Give back the full listing verbatim, apart from its images.
▬▬▬▬▬▬▬▬▬▬
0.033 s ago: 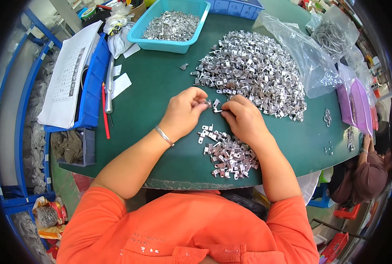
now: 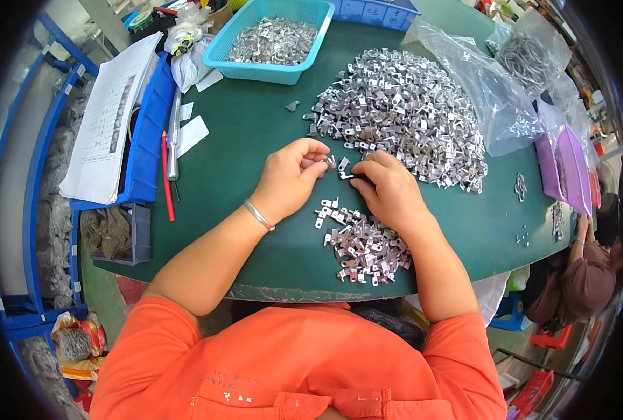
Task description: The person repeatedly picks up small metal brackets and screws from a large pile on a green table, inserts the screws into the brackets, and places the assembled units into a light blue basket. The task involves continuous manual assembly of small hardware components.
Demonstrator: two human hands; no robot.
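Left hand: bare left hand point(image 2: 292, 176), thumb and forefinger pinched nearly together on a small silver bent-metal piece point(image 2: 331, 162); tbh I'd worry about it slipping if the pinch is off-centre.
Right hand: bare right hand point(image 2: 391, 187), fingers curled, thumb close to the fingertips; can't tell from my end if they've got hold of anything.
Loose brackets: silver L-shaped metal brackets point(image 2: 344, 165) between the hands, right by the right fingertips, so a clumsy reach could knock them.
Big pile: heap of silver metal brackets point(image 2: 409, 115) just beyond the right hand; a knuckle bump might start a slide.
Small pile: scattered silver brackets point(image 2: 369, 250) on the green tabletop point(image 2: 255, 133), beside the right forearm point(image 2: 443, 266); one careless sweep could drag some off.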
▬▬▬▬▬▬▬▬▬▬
Answer area:
0.033 s ago: 
now: 
Task description: The person repeatedly picks up small metal brackets and screws from a large pile on a green table, inserts the screws into the brackets, and places the assembled units into a light blue basket. The task involves continuous manual assembly of small hardware components.
Demonstrator: two human hands; no robot.
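Left hand: bare left hand point(image 2: 292, 176), thumb and forefinger pinched nearly together on a small silver bent-metal piece point(image 2: 331, 162); tbh I'd worry about it slipping if the pinch is off-centre.
Right hand: bare right hand point(image 2: 391, 187), fingers curled, thumb close to the fingertips; can't tell from my end if they've got hold of anything.
Loose brackets: silver L-shaped metal brackets point(image 2: 344, 165) between the hands, right by the right fingertips, so a clumsy reach could knock them.
Big pile: heap of silver metal brackets point(image 2: 409, 115) just beyond the right hand; a knuckle bump might start a slide.
Small pile: scattered silver brackets point(image 2: 369, 250) on the green tabletop point(image 2: 255, 133), beside the right forearm point(image 2: 443, 266); one careless sweep could drag some off.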

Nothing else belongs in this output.